どきどきと、鼓動が早鐘のように高鳴っています。  
 
「あの・・・マリアさん・・・・・・」  
 
名前を呼ばれ、恐る恐る振り返る私のことを・・・私の顔を、  
ハヤテ君は真っ赤な、だけど真剣な顔で見つめていて・・・・・・  
 
「は、はい・・・」  
 
私もハヤテ君の顔から、目が離せませんでした。  
密かに想いを寄せているヒトからこんな風に見つめられて、その視線を避けるなんて、  
私には・・・・・・出来ませんでした。  
 
「聞いてください、あの・・・・・・」  
「は、はい・・・・・・」  
 
聞いてはいけない・・・もし、ハヤテ君が・・・あくまで“もし”ですが、  
私の考えている通りのことを言ってしまったら・・・・・・  
高鳴る鼓動は私の理性が鳴らす警鐘であり、そして・・・抑えきれない、私の・・・期待。  

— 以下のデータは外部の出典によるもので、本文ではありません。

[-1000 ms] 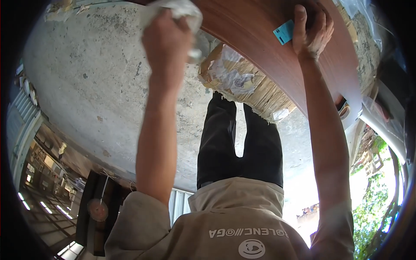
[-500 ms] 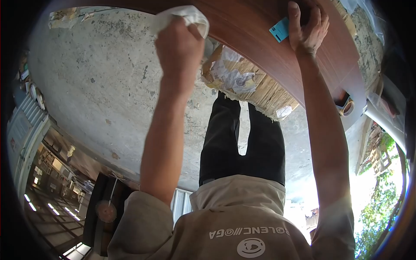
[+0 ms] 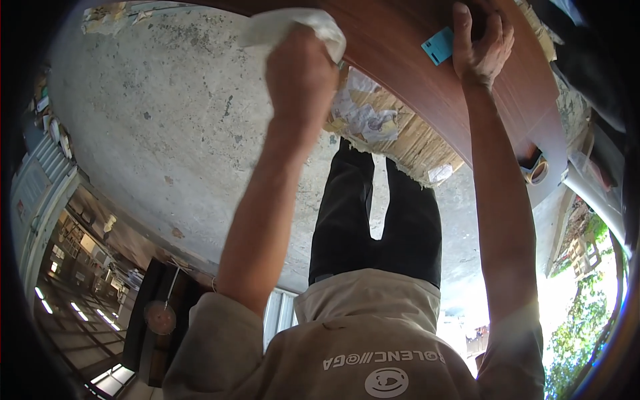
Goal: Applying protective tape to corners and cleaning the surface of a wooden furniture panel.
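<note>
Shifted since the earlier frames: left hand (image 3: 301, 73) with its white cloth (image 3: 293, 27) has travelled from over the bare concrete floor (image 3: 153, 133) toward the near edge of the brown wooden board (image 3: 400, 73), and now sits right at that edge; right hand (image 3: 481, 47) has stayed pressed on the board throughout. Item, left hand: fist closed around the crumpled white cloth, the fabric bunched above and beside the knuckles, lying against the board's near edge. Item, right hand: fingers spread and laid flat on the board's surface, farther along toward its right end, pinching nothing. Item, small light-blue card (image 3: 438, 45): lies flat on the board, just beside the right hand's thumb side; touching or apart cannot be told. Item, roll of tape (image 3: 535, 170): rests near the right end of the board, well apart from both hands. Item, layered cardboard and torn paper scraps (image 3: 387, 130): show under the board's near edge, between the two forearms. Item, dark trousers (image 3: 380, 220): the person's own legs, standing on the concrete below the board's edge. Item, beige shirt (image 3: 360, 347): fills the lower middle of the view. Item, green foliage (image 3: 580, 327): at the lower right rim, bright in daylight.
</note>
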Demonstrator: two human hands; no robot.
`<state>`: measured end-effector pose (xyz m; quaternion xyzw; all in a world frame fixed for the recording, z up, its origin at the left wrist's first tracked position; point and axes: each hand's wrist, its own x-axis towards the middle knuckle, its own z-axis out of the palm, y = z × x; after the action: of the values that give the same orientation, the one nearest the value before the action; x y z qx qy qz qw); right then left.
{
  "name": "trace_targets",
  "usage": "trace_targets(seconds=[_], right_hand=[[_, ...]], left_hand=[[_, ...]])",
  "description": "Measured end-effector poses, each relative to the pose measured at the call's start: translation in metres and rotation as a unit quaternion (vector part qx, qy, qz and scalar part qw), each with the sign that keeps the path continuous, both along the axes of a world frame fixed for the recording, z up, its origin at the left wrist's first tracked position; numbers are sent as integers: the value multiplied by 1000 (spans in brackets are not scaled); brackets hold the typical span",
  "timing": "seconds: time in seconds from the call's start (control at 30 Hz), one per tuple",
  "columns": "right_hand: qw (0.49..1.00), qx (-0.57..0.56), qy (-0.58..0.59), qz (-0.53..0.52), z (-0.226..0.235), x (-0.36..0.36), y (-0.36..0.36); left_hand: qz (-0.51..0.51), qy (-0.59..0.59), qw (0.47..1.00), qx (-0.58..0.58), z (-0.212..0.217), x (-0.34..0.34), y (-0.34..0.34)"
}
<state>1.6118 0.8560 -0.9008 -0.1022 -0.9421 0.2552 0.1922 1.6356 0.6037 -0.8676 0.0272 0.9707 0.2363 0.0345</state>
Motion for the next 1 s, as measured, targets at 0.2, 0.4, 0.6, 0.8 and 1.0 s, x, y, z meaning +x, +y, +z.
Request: trace_targets(seconds=[0.2, 0.4, 0.6, 0.8, 1.0], right_hand=[[999, -28, 26, 20, -2, 0, 2], [1000, -18, 2, -1, 2, 1, 4], [999, -29, 21, 2, 1, 3, 3], [998, -46, 45, -1, -3, 0, 4], [997, -61, 48, 3, -19, -6, 18]], left_hand=[[3, -92, 996, -8, 3, 20, 24], [17, -4, 1000, 4, 4, 8, 6], [34, -48, 998, 6, -5, 32, 25], [106, -113, 987, 32, -20, 11, -86], [373, -238, 676, 589, 13, 106, -114]])
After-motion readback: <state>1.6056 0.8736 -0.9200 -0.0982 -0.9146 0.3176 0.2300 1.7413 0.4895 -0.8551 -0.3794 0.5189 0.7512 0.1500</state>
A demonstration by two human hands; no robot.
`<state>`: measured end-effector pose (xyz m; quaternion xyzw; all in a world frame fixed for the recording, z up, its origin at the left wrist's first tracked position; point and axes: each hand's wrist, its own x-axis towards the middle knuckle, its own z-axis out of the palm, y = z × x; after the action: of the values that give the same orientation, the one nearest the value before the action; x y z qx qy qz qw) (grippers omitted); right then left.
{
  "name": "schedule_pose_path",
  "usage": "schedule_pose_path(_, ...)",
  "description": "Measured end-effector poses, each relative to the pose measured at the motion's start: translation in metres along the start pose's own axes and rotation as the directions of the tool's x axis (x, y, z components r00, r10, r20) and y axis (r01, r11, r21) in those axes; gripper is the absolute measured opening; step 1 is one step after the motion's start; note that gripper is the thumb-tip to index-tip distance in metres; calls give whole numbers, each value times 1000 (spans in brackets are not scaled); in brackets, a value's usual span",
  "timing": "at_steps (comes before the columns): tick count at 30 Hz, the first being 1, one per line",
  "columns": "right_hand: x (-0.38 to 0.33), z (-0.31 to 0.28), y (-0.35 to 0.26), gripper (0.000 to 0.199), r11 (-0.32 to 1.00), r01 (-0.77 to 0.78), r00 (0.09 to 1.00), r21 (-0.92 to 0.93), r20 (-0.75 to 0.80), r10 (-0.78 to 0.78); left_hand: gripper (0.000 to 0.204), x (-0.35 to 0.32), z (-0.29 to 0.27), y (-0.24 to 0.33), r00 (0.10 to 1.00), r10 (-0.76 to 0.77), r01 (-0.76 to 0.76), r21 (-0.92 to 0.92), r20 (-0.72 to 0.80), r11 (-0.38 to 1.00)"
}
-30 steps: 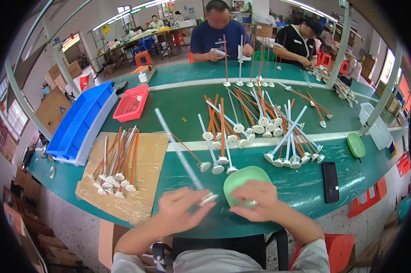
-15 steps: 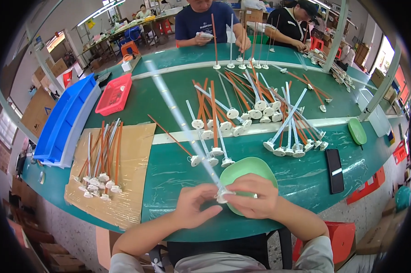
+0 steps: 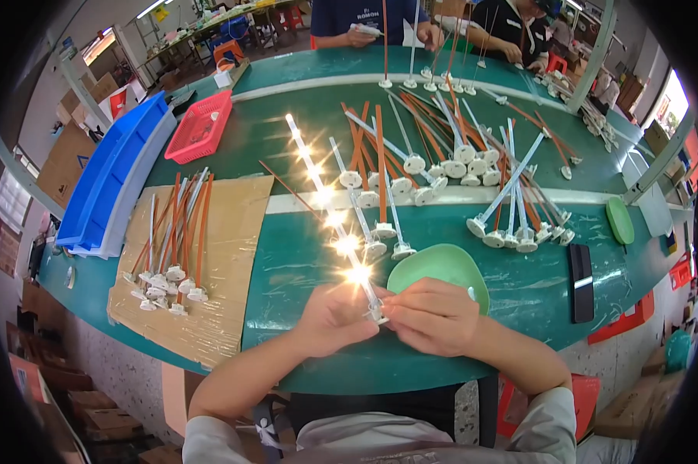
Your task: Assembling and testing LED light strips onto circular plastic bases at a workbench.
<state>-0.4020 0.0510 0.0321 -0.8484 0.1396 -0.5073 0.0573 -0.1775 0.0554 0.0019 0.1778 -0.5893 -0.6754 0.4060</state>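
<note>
My left hand (image 3: 333, 317) and my right hand (image 3: 434, 315) meet at the near edge of the green table (image 3: 303, 255), both pinching the white base end of a long clear light tube (image 3: 330, 209). The tube slants up and to the left away from me and glows with several bright points along its length. A light green bowl (image 3: 442, 267) sits just behind my right hand, partly hidden by it. A little past the bowl stand more white tubes on round bases (image 3: 380, 232).
A brown cardboard sheet (image 3: 225, 309) at left carries several orange and white rods (image 3: 179, 240). A heap of rods and tubes (image 3: 473, 162) fills the table's middle. Blue trays (image 3: 109, 185), a red basket (image 3: 202, 127), a black phone (image 3: 581, 282) and a green lid (image 3: 619, 220) lie around. Two people work at the far side.
Both hands came together on the tube's base. The tube swung from pointing far left to more upright, and it now glows with bright points where it was dark before.
</note>
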Motion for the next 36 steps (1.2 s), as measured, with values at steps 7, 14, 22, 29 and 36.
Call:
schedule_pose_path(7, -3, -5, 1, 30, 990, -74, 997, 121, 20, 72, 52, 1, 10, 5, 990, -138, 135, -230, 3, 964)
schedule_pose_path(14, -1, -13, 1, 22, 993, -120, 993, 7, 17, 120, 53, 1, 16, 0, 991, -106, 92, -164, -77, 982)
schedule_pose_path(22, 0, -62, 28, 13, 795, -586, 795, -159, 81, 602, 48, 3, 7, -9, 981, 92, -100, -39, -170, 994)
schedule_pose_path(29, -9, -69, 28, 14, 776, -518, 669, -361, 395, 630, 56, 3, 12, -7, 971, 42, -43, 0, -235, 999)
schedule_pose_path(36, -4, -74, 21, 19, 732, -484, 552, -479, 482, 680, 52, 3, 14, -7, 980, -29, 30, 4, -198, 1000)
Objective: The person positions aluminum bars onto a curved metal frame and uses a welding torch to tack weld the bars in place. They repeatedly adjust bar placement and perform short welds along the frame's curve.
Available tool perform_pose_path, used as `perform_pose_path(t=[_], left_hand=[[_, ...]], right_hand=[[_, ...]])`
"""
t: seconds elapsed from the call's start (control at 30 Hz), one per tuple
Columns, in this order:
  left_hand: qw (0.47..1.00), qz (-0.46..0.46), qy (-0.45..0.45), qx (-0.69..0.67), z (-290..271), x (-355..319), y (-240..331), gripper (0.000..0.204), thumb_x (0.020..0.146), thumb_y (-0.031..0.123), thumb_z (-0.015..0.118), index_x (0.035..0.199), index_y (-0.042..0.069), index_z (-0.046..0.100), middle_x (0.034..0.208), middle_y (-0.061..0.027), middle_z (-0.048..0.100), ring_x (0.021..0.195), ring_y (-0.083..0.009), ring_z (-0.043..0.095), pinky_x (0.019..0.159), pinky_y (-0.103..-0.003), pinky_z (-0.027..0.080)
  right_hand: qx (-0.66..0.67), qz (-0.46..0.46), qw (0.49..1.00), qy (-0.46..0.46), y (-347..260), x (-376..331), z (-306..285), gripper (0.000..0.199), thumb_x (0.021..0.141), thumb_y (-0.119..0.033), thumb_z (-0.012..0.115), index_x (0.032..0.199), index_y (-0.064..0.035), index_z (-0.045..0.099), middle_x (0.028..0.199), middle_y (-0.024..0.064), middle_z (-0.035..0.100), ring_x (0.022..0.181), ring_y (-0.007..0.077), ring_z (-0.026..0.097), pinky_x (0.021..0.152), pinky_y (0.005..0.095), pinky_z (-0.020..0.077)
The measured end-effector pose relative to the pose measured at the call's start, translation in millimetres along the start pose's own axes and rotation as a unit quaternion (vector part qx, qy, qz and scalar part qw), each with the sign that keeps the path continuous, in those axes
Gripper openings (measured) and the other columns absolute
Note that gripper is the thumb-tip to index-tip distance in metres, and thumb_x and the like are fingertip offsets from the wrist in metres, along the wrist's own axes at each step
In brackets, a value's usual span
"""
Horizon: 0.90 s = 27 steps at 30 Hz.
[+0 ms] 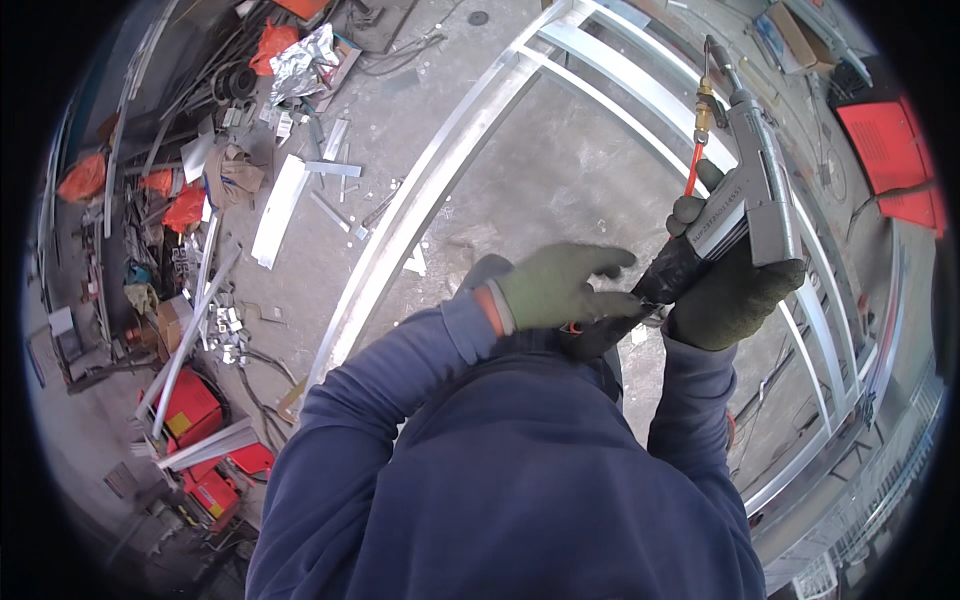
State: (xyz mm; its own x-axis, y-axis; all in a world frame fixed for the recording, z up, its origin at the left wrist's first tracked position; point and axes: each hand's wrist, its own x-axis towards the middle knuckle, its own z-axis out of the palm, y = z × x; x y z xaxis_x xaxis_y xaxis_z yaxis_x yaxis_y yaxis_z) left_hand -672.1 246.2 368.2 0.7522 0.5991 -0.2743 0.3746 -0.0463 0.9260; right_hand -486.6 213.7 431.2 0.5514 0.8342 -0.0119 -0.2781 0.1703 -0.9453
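Note:
In a dark green work glove, my right hand (735,300) is wrapped round a grey handheld welding gun (768,165). Its nozzle points up and away from me to the right. Beside the nozzle runs a brass fitting (703,115) with a thin orange-red hose (692,172). The gun's black rear part (605,330) slants down toward my waist. My left hand (560,285), in a green glove, is beside that black part with thumb and fingers apart. Nothing shows in its grasp. Whether the left fingertips touch the black part, I cannot tell.
A large silvery metal frame (420,200) with crossbars spreads before me and to my right. Metal offcuts (282,205) and crumpled foil (303,65) litter the concrete floor at left. Red machines stand at far right (890,145) and lower left (193,408), with cables near them.

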Motion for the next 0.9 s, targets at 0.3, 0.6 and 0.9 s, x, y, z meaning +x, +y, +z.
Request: perform_pose_path(t=[0.3, 0.6, 0.9], left_hand=[[0.891, 0.114, 0.166, 0.406, -128.0, 176.3, -215.2, 0.053, 0.101, 0.044, 0.074, 0.143, 0.012, 0.070, 0.149, -0.0139, 0.067, 0.139, -0.0355, 0.061, 0.118, -0.052, 0.047], [0.809, 0.280, 0.162, 0.491, -180.1, 305.7, -297.1, 0.062, 0.099, 0.048, 0.076, 0.150, 0.013, 0.066, 0.155, -0.0108, 0.063, 0.149, -0.0352, 0.054, 0.129, -0.056, 0.035], [0.811, 0.319, 0.220, 0.439, -177.5, 335.2, -328.9, 0.047, 0.094, 0.049, 0.081, 0.134, 0.024, 0.074, 0.122, 0.0022, 0.068, 0.122, -0.0223, 0.061, 0.121, -0.051, 0.035]], right_hand=[[-0.026, 0.106, 0.978, 0.176, 109.4, 50.5, 47.4, 0.136, 0.082, -0.106, 0.050, 0.161, 0.0044, 0.045, 0.137, 0.0264, 0.070, 0.091, 0.0254, 0.078, 0.076, 0.0328, 0.0629], [-0.123, 0.230, 0.950, 0.171, 216.4, 56.1, 81.7, 0.142, 0.071, -0.103, 0.068, 0.160, 0.0053, 0.045, 0.123, 0.0231, 0.073, 0.081, 0.0225, 0.075, 0.063, 0.0330, 0.0643], [0.014, 0.270, 0.948, 0.170, 266.8, 58.2, 88.7, 0.128, 0.076, -0.086, 0.070, 0.160, 0.0069, 0.044, 0.124, 0.0210, 0.073, 0.083, 0.0205, 0.074, 0.061, 0.0297, 0.0589]])
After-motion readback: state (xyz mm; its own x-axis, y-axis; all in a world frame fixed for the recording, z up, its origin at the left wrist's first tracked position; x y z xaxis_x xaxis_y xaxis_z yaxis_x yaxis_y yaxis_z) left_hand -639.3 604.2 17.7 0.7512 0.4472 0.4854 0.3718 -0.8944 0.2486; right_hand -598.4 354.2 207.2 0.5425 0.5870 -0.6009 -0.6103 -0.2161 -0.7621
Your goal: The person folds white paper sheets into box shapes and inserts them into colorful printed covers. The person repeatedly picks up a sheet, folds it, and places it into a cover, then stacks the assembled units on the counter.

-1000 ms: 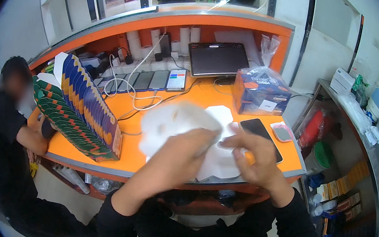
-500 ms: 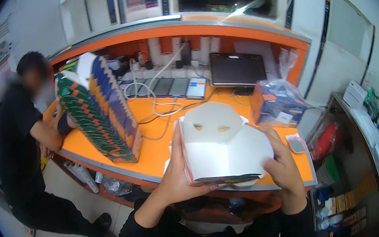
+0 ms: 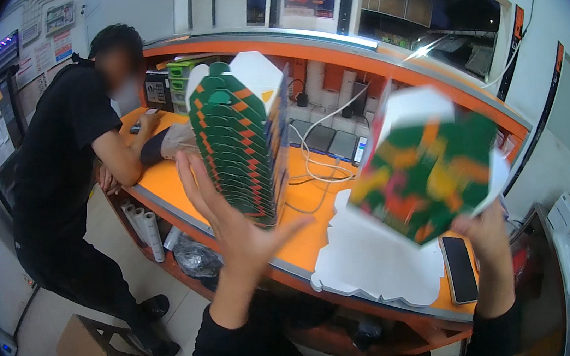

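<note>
My right hand (image 3: 485, 233) grips a folded food carton (image 3: 434, 177) by its lower edge, the thumb showing at its corner. The carton is blurred, tilted, and turned with its green, orange and yellow printed side toward me; white flaps stand above it. My left hand (image 3: 237, 219) is open, thumb stretched out, beside a tall stack of nested cartons (image 3: 235, 152) with green and orange sides. Whether its fingers touch the stack, I cannot tell. Below the held carton, white flat carton blanks (image 3: 373, 259) lie on the orange counter (image 3: 306, 231) near its front edge.
A phone (image 3: 460, 270) lies right of the blanks. White cables (image 3: 306, 143) and several dark devices (image 3: 323, 138) are at the counter's back. On the left, a person in black (image 3: 61, 148) leans on the counter. A brown stool (image 3: 103, 346) stands on the floor there.
My left hand has let go of the carton and moved left to the stack. My right hand has carried the carton right and tipped it, uncovering the blanks. The view has turned left.
</note>
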`<action>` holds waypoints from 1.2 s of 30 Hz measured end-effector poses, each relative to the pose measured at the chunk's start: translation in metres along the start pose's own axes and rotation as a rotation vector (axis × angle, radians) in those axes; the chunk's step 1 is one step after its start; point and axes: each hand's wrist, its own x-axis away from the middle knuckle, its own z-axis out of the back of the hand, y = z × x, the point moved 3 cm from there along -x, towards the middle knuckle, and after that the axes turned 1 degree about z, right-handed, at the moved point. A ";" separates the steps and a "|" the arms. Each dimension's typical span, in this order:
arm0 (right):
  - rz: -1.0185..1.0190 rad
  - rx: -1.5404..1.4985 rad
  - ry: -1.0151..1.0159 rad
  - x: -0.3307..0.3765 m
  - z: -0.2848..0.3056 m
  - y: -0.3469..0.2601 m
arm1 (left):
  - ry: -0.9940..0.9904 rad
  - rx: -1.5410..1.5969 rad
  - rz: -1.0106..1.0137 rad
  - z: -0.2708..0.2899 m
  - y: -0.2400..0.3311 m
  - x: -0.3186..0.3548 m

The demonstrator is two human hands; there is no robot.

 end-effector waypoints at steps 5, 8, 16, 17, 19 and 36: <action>0.258 -0.385 0.050 -0.101 -0.040 -0.079 | -0.102 -0.041 0.192 -0.007 -0.036 -0.011; 0.258 -0.367 -0.016 -0.156 -0.074 -0.099 | -0.058 0.023 0.129 0.000 -0.028 -0.010; 0.199 0.000 -0.107 -0.164 -0.093 -0.090 | -0.090 -0.036 0.108 0.012 0.008 0.016; 0.209 0.056 -0.086 -0.160 -0.093 -0.088 | -0.087 -0.033 0.118 0.013 0.008 0.018; 0.216 0.096 -0.165 -0.156 -0.093 -0.089 | -0.105 -0.031 0.114 0.013 0.010 0.020; 0.690 0.989 -0.917 -0.197 -0.109 -0.185 | -0.080 -0.069 0.032 0.015 0.023 0.030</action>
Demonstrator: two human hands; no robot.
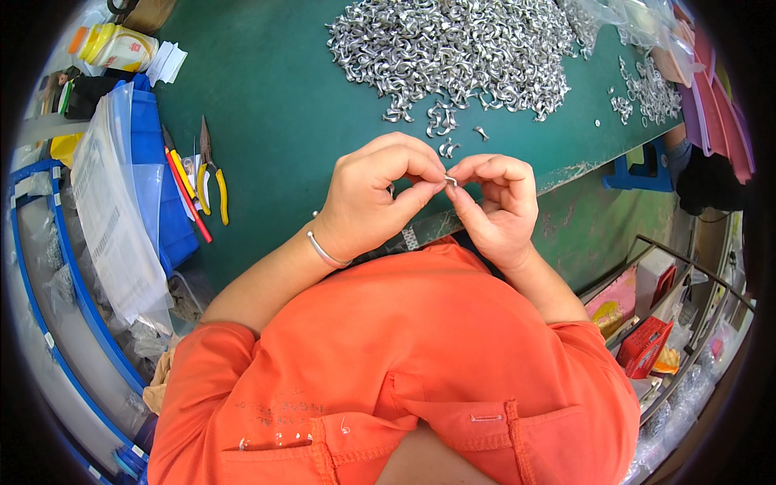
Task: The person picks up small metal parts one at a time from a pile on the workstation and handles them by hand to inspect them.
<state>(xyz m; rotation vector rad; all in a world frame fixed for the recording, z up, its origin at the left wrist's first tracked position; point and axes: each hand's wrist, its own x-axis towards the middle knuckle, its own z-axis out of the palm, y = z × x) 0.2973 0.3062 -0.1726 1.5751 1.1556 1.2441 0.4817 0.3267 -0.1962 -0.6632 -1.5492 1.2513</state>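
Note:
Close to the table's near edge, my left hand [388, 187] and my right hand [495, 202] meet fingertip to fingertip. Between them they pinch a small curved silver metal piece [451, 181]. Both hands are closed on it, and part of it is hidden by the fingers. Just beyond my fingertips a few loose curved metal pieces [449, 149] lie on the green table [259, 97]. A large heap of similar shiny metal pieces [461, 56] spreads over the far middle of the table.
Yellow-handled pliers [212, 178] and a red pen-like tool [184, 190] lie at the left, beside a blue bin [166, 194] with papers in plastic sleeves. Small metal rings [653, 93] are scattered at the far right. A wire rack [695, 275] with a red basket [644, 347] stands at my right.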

応えられない、応えてはいけないとわかっていても、それでも抱かずにいられない、  
淡い、期待。  
 
聞いてはいけない・・・・・・でも、聞きたい。  
そんな二律背反に捕われながら、結局私はハヤテ君の手を振りほどくこともせず・・・  
どうすることも出来ず、立ち尽くしていました。  
ハヤテ君に手を握られたまま・・・  
ハヤテ君と、見つめあったまま・・・  
 
「僕の・・・好きなヒト、ですが・・・・・・」  
「・・・・・・」  
 
胸が、痛いくらいに高鳴ります。  
不安と、期待と、あの子への罪悪感で。  
 
「僕の好きなヒトは・・・・・・・・・・・・」  
 
息が詰まりそうな沈黙を挟んで、ハヤテ君の唇が・・・開いて――――――  
 
「おーいマリア、紅茶――――――って、ハヤテもいたのか。  
 ・・・どうしたのだ二人して?」  
 
唐突に厨房へ現れたナギが目にしたのは・・・・・・  
半端な距離をおいて、顔を真っ赤にしながら自分を驚いた顔で見つめる二人の使用人・・・だったと思います。  
 
がちゃ、と扉が開いた音で私とハヤテ君は一気に我に返り、  
ナギがドアから顔を覗かせる寸前に互いに飛び退くようにして離れていました。  
ですが・・・・・・何せ咄差のことです、  
何事もなかったように落ち着き払って、とまでは参りません。  
ハヤテ君はまだ顔が赤いままですし、まず間違いなく私もそうでしょう。  
そんな私達の様子に・・・・・・やはりナギも女の子です、何かしら不審なものを感じとったのか、  
なんとなく目つきが険しくなって・・・  
 
「あ、ナギ、紅茶ですね?  
 すぐに準備しますから、ちょっと待っててくださいね!」  
「じゃ、じゃあ僕は庭の掃除をしてきます!  
 ではお嬢様、失礼します!」  
 
上策、とは言えませんが・・・ナギに何か言われる前に、私もハヤテ君も、仕事に逃げ出したのでした。  
 
・・・・・・不審げな目つきのままのナギを残して。